By Don Willlmott
There's hot, there's really hot, and then there's volcanic lava hot. The Earth has plenty of lava bubbling away under its surface, which makes it worth asking if we should try to tap into volcanoes as potential source of limitless, pollution-free energy.
Scientists at Seattle-based AltaRock Energy/Davenport Newberry Holdings think so, and they plan to pump millions of gallons of water into the side of the dormant Newberry Volcano about 20 miles south of Bend, Oregon in the hope that it will return to the surface as steam that can be used to drive turbines.
If you're familiar with geothermal energy, you know most existing geothermal projects rely on high-temperature permeable rock relatively near the surface that has its own naturally occurring water supply. That's all fine and dandy, but there aren't enough of those sites to have a big impact on energy production. Here in the U.S., we have lots of high temperature rock near the surface, especially in the volcanically active areas of the West, but it isn't permeable and tends to lack naturally circulating water.

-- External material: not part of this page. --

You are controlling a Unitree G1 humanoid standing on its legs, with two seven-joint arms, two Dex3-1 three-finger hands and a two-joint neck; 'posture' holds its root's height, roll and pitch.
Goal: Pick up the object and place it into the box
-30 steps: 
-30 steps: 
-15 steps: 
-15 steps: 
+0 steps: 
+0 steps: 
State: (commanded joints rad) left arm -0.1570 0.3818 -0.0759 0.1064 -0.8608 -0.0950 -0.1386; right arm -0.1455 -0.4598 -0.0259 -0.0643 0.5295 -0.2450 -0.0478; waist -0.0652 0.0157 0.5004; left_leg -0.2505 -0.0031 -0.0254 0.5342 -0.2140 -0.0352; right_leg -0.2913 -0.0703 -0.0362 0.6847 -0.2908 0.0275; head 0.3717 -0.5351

That's where Enhanced Geothermal Systems (EGS) come in. They're engineered reservoirs created to produce energy in rock where there's heat, but not water and/or permeability. Drilling deep and pumping water two miles down under significant hydraulic pressure creates a network of small, interconnected cracks in the rock that act as radiators to transfer heat to the water. The process, called "hydroshearing," sounds a lot like the oil and gas "fracking" we've all heard so much about, but it doesn't damage the environment or pose any kind of threat to the water supply. Far less pressure is applied, and no chemicals are pumped into the ground. Nothing goes into the system but water. Nearby production wells ultimately pump hot geothermal fluid under pressure to the surface. It gives off steam as the pressure is reduces, and much of the water used can be recaptured and reused in the closed loop.
In the Newberry project, engineers will pump 800 gallons of water per minute into a 10,600-foot test well (up to a total of 24 million gallons) and scientists will be observing to determine just how much water is needed to make the entire project economically viable.
Interest abounds. Investors include the U.S. Department of Energy ($21.5 million) and even Google (up to $6.3 million). The goal is to push EGS forward until it's capable of providing a significant slice of America's power supply--even if takes a while. Today, natural geothermal adds up to only about 0.3 percent of U.S. electricity production (3.8 gigawatts), but according to a 2007 MIT study, EGS could push the number up to 10 percent by 2057 at competitive prices, in great part because the latest technology includes "multi-zone stimulation" that can get more heat than ever out of a single injection well.
While plenty of questions remain to be answered (Are there earthquake risks? Where will the water come from? Will new power lines crisscross the wilderness?), it seems well worth the effort to fully explore the possibilities of such a potentially powerful energy source.
Don Willmott is a New York-based journalist who writes about technology, travel, and the environment for a wide variety of publications and websites.